The world hailed the resilience of the survivors of
supertyphoon Yolanda. But there may be little appreciation of the fact that
until now they are still fighting a battle for survival.
The Yolanda ordeal is far from over. Indeed, the danger of a sequel disaster part-two to the November 8 rampage lurks: a social and economic meltdown.
A collapse of order and collective life from the strain of continued human suffering may happen, once rebuilding stumbles and securing anew a decent shelter with simple comforts and ambiance of home end up in prolonged frustration. The disaster victims have to get settled to lead productive lives.
That is why the construction of the controversial bunkhouses should have been carefully thought of, or better still thoroughly discussed with the folks who were supposed to live in them. Their say on the make and circumstance of the temporary dwellings should have been given primary importance.
Right now, most of the survivors of Yolanda are in a state of suspended animation. The homeless and needy idly await assistance in such hard-hit areas, for example, as Barangays San Miguel, Magay, Calogcog and Sta. Cruz in Tanauan where so many deaths occurred and clusters of tents have replaced the old dwellings, or Bgys. Ormocay, Wilson and Camanse in Mayorga farther down south where homes have been demolished and folks are exposed to the harsh beating of alternating rain and sun. The wait and inaction are becoming torturous as no help seems forthcoming. It is a state fraught with perils.
If paralysis and the slide into harsher conditions of existence are not arrested, the situation can deteriorate to a point where neither peace nor harmony prevails anymore, where communities break down in chaos or flight, and engagement in livelihood of any kind no longer washes.
Something like the spree of looting right after Yolanda’s fury can explode.

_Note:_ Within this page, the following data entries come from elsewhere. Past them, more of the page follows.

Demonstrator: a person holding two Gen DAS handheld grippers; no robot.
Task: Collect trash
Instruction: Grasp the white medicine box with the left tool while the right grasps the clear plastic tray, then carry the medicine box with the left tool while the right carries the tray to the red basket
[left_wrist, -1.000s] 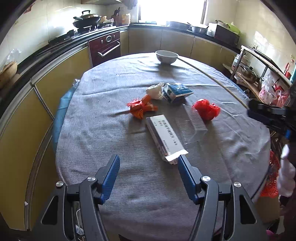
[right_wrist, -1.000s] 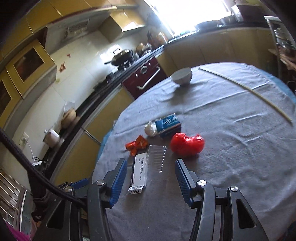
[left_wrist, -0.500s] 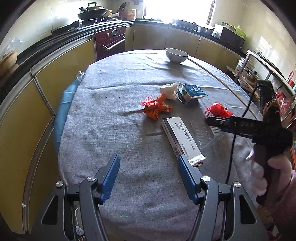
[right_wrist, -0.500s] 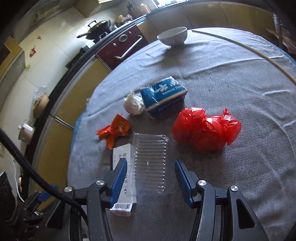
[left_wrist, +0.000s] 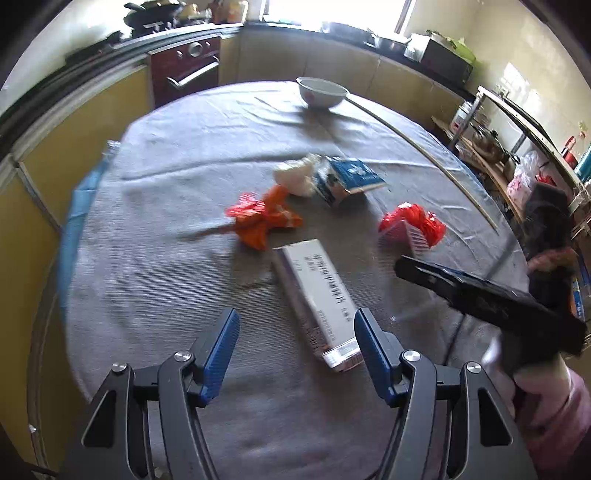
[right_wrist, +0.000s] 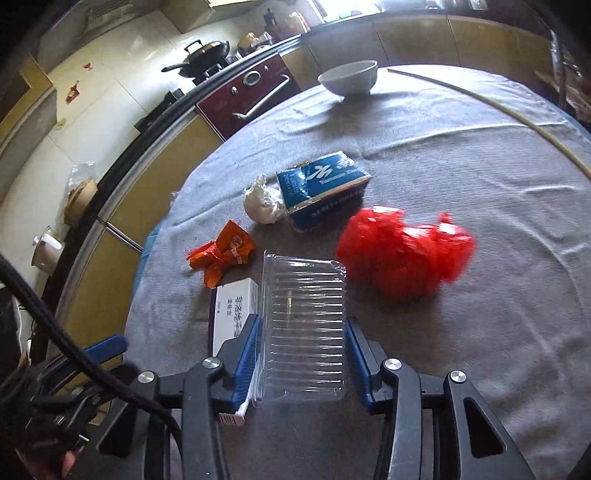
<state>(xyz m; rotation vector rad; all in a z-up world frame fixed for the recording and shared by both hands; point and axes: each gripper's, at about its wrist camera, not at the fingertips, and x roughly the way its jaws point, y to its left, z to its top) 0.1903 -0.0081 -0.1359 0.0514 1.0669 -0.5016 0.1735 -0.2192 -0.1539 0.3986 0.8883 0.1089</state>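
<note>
The right gripper (right_wrist: 301, 354), jaws just closing, straddles a clear plastic tray (right_wrist: 304, 328) lying lengthwise near-to-far, while the left gripper (left_wrist: 295, 350) hangs half-open, empty.

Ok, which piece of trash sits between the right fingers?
The clear plastic tray, ribbed and see-through, between the right gripper fingers, which have just been closing. The white box lies outside them.

both cameras ride the grippers, tilted down close over the table (left_wrist: 155, 280). both see the white box (left_wrist: 317, 299) and bowl (right_wrist: 349, 77).
</note>
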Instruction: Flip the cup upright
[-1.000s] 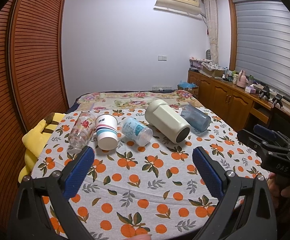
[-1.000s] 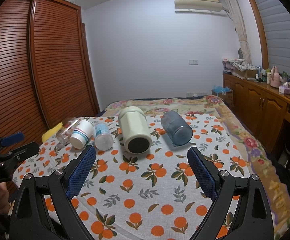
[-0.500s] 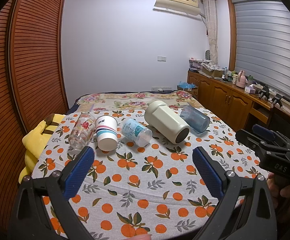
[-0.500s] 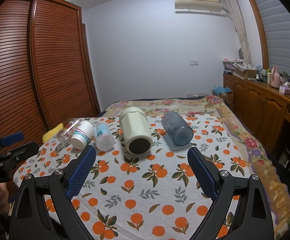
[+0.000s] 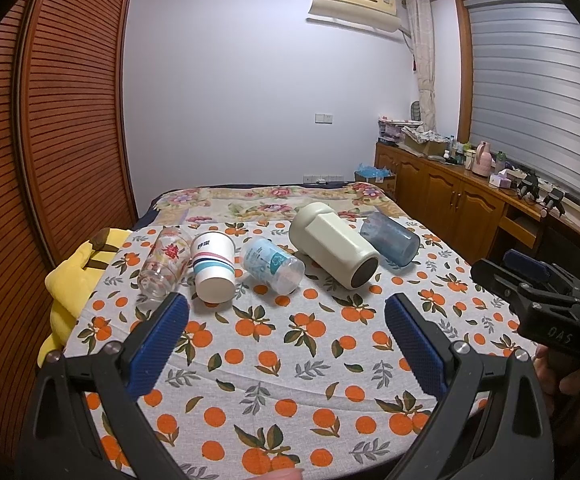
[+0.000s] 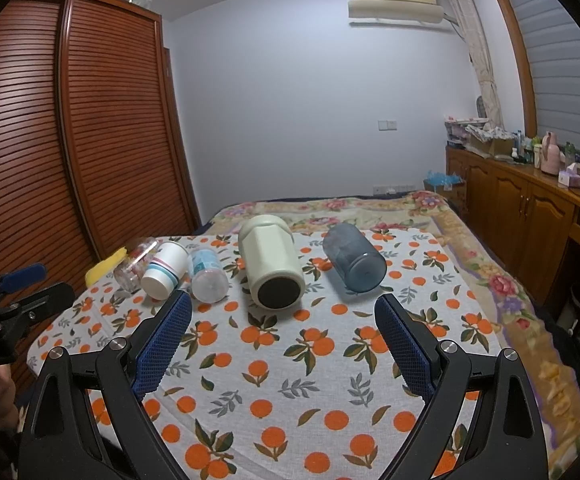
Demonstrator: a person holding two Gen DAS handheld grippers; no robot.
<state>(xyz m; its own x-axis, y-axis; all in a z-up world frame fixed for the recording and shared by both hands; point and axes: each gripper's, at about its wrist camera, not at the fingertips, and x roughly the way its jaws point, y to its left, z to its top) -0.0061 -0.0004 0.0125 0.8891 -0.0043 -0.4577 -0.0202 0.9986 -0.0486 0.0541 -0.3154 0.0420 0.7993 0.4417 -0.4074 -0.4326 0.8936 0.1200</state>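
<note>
Several cups lie on their sides in a row on an orange-print cloth [image 5: 273, 344]: a clear glass [image 5: 163, 262], a striped paper cup [image 5: 213, 266], a light blue printed cup [image 5: 271, 265], a big cream mug [image 5: 336, 250] and a dark blue tumbler [image 5: 390, 242]. In the right wrist view they are the glass [image 6: 135, 258], paper cup [image 6: 163, 268], light blue cup [image 6: 207, 274], cream mug [image 6: 269, 266] and tumbler [image 6: 354, 258]. My left gripper [image 5: 285, 332] is open and empty, short of the cups. My right gripper [image 6: 283, 332] is open and empty, facing the cream mug.
A yellow plush [image 5: 73, 280] lies at the cloth's left edge. A slatted wooden wardrobe [image 5: 49, 140] stands to the left. A wooden cabinet [image 5: 462, 204] with clutter runs along the right wall. A floral blanket [image 5: 273, 204] lies behind the cups.
Both grippers have drifted very slightly; the cups have not moved. Both grippers stay open.
</note>
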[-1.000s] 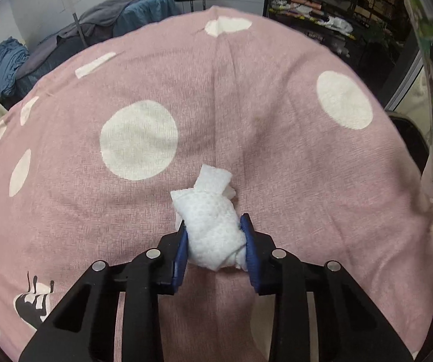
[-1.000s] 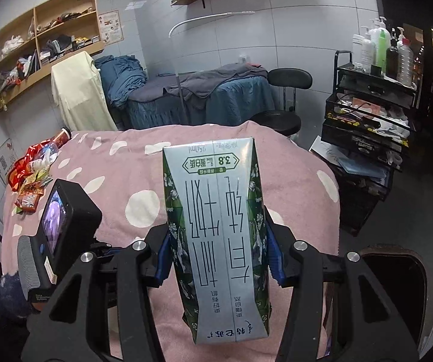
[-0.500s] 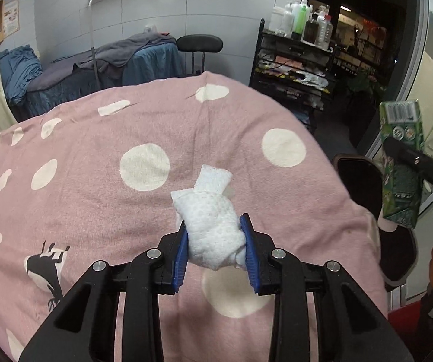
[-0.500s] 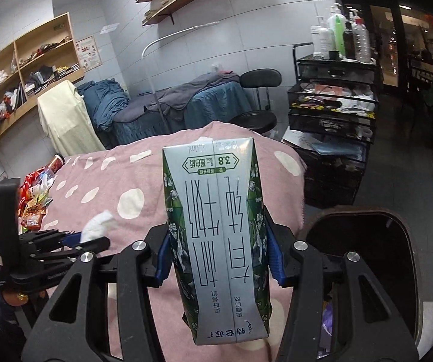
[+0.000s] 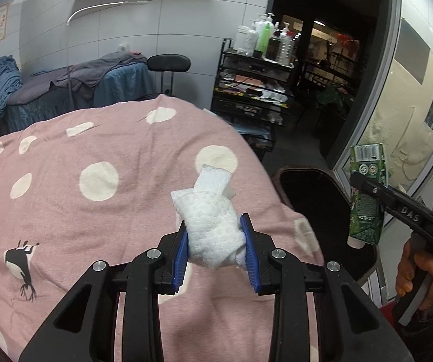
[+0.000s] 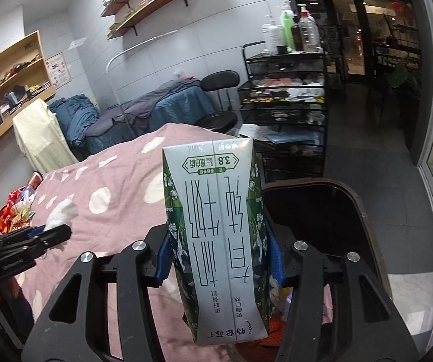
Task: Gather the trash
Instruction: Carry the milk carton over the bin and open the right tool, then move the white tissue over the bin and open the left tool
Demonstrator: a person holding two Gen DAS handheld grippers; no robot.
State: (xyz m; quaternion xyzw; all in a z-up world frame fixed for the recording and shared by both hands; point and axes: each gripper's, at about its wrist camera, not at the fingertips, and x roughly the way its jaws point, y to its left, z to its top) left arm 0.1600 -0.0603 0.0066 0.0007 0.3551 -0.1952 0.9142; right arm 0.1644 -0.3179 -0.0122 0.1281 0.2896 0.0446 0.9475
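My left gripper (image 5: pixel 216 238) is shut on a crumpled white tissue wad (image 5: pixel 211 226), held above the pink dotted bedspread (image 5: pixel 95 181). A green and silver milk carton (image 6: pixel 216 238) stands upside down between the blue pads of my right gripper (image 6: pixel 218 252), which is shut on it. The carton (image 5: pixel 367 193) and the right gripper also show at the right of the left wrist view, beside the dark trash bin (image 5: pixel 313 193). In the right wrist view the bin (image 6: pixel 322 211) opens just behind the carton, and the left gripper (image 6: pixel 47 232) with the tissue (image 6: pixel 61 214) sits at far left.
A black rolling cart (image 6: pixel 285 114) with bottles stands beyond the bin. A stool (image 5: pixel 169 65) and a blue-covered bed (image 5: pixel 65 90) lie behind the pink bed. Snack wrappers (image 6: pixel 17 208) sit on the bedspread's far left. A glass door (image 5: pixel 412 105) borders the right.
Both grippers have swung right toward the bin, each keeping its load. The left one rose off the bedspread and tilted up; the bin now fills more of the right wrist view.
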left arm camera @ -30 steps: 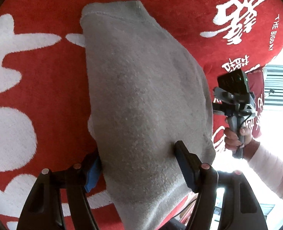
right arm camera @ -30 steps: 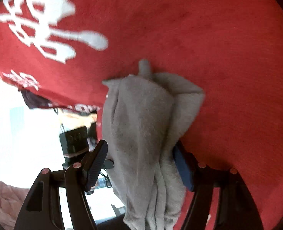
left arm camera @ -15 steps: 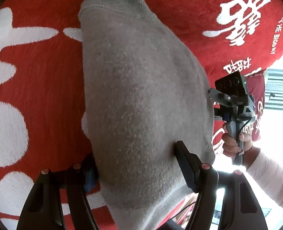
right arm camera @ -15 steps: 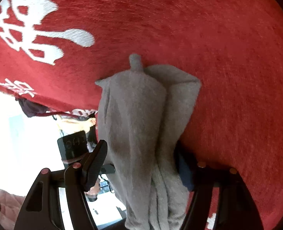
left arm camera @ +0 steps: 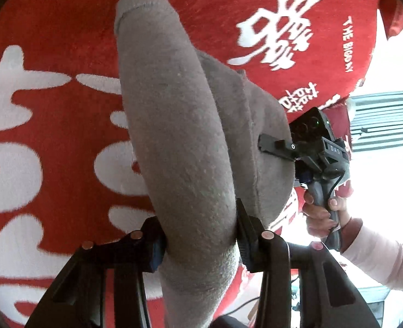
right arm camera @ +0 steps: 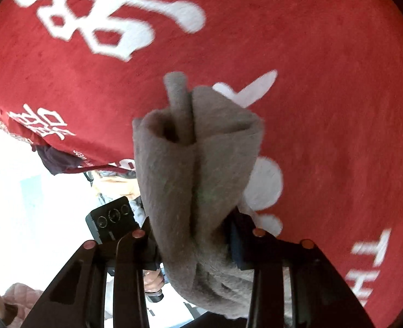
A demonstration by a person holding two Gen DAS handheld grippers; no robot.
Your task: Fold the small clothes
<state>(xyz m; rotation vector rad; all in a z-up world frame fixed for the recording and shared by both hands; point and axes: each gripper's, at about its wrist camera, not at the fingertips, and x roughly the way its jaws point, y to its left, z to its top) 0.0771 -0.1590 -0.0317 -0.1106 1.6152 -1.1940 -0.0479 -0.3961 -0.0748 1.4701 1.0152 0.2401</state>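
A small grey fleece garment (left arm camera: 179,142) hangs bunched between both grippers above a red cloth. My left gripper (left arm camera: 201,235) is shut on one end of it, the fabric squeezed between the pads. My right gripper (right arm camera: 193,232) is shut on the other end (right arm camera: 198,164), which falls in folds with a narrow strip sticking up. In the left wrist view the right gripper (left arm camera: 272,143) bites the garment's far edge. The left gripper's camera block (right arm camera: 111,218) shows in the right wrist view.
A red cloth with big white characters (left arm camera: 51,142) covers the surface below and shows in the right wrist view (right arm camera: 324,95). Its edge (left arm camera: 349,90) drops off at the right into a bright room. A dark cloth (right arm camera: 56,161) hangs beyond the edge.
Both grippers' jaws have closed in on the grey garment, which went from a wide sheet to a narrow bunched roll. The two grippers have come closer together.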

The restive quiet now could be the proverbial lull before the storm.
A complementary threat is the retrogression of local economies. Two months after Yolanda, 80 to 90 percent of pre-disaster businesses especially in the regional commercial hub of Tacloban have not come back. Business slowdown or ultimate shutdown with establishment owners either facing bankruptcy, finding it impossible to resume, or deciding to leave, can slip towards stagnation.
If not rescued, agriculture also can lapse into stagnation having absorbed great damage particularly in coconut production – Eastern Visayas’ top provider of cash and economic driver.
As business activity has dwindled, workforces presently have nowhere to find jobs or employment. This affects market, for folks cannot buy goods or services with no income, or with minimal cash circulating around. The consequence is that production all the more constricts.
A point may be reached where any production is no longer viable.
Currently, basic commodities continue to be in short supply, while their prices skyrocket. The prices of sugar, egg, meat, fish, cooking oil, soap, kerosene, and anti-mosquito coil, for instance, have gone up twice or thrice their pre-Yolanda level.
The condition of stagnation being coupled with soaring inflation creates the disastrous phenomenon called stagflation. It is a sure-fire formula for a cataclysmic social upheaval.
With the perception or illusion that things are normalizing, the scenario may be hard to believe much less think of. But it was so with dire warnings of a category four typhoon that the people brushed aside, conditioned by old mindsets. They thought it was yet something they can cope, just like in the past.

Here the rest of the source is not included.